Closed marekaf closed 5 years ago
Any Solution for this?
I didn't solve this using k8s federation. This project seems dead. I recommend checking Istio 1.0 with GKE multicluster setup. It uses alias ips (beta) to have routable private ips for pods and you can do cross-cluster service discovery with istio control plane. Not exactly what I wanted, but I will play with Istio a bit more.
@bartimar thanks dude. I will take a look on istio
I followed this Istio setup (https://istio.io/docs/examples/multicluster/gke/). Looks like pod communications between 2 GKE clusters over DNS is through a Load Balancer. What I wanted to do is to use DNS to lookup a pod in one GKE cluster from a pod in another GKE cluster. I wanted to exactly pinpoint a DNS service name such as opscenter-0.opscenter.default.svc.cluster.local where opscenter itself is a statefulset. Not sure if Istio is solving this kind of use case.
The Federation documentation clearly states this should be a supported use-case, but I'm also facing the same issue.
Docs: Cross-cluster Service Discovery using Federated Services Check section From pods inside your federated clusters.
Did anyone find any other workarounds, short of using istio?
I would want to pursue a solution using Istio since the K8 Federation project is not promising.
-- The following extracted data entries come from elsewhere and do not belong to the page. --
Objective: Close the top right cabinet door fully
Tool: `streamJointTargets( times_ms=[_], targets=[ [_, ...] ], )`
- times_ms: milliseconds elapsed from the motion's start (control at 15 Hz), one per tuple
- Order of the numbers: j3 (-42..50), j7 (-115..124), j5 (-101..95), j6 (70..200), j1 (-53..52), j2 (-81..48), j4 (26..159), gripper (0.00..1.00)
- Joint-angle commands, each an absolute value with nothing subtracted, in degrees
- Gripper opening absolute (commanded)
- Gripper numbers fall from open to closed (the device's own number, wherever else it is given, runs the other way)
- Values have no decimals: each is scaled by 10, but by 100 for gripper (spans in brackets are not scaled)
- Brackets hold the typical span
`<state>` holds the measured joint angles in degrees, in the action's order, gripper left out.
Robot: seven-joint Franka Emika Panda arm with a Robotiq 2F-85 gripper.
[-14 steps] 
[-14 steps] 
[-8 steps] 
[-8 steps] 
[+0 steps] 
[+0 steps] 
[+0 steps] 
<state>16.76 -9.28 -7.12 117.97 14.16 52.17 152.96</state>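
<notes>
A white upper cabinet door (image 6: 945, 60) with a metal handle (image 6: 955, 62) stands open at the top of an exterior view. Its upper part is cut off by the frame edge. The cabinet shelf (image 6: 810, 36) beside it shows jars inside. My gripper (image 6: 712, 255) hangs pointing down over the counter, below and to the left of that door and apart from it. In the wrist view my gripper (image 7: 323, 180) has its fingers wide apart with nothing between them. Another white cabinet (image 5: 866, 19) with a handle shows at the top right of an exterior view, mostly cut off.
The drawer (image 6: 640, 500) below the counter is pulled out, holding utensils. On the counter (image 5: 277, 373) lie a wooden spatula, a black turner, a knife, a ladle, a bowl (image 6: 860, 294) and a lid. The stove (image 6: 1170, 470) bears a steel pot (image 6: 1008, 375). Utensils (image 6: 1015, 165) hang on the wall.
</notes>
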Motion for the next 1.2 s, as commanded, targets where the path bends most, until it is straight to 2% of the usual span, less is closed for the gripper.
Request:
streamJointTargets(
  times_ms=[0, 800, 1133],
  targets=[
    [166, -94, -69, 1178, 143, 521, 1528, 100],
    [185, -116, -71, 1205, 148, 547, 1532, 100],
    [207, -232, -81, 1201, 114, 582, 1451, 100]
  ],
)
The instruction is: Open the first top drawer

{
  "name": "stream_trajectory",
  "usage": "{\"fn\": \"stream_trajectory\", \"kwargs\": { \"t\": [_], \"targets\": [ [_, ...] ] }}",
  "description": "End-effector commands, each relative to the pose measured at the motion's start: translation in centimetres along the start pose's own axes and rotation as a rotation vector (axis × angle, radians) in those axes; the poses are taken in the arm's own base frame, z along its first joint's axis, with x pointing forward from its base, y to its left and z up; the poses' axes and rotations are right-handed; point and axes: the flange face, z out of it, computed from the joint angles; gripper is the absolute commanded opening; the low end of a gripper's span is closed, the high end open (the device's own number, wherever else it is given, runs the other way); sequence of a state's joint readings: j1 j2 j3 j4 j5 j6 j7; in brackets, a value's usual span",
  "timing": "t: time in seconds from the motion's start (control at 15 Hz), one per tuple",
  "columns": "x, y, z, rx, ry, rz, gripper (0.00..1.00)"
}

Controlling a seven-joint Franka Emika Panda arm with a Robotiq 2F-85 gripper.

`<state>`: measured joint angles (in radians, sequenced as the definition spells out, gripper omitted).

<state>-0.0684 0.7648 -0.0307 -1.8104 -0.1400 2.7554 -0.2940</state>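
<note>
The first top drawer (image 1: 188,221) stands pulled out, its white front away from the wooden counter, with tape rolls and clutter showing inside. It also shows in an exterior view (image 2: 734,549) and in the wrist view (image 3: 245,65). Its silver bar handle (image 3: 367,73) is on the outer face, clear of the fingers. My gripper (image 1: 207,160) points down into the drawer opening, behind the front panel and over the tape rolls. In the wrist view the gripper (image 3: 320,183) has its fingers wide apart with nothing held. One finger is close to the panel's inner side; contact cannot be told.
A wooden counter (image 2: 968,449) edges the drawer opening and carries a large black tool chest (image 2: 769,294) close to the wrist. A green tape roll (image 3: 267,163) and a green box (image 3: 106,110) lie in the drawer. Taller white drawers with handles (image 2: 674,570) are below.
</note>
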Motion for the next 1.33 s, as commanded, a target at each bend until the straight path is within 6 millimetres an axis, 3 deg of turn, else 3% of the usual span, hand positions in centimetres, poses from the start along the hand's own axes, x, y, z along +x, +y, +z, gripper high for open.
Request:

I followed this Istio setup (https://istio.io/docs/examples/multicluster/gke/). Looks like pod communications between 2 GKE clusters over DNS is through a Load Balancer.
Yep, all traffic is going through the istio-ingressgateway which is a LoadBalancer svc type. Which means all the traffic is always going through the one cluster's ingressgateway. Maybe having more istio masters would help?
Got cross-cluster service discovery working with Google CloudDNS. There was a swallwed exception deep-inside kube-dns
: kube-system/kube-dns service account is missing VIEW permissions to list nodes. Run the following command in all clusters and ensure service type is LoadBalancer :
kubectl create clusterrolebinding nodes-kube-dns --clusterrole=system:node --serviceaccount kube-system:kube-dns
Good luck!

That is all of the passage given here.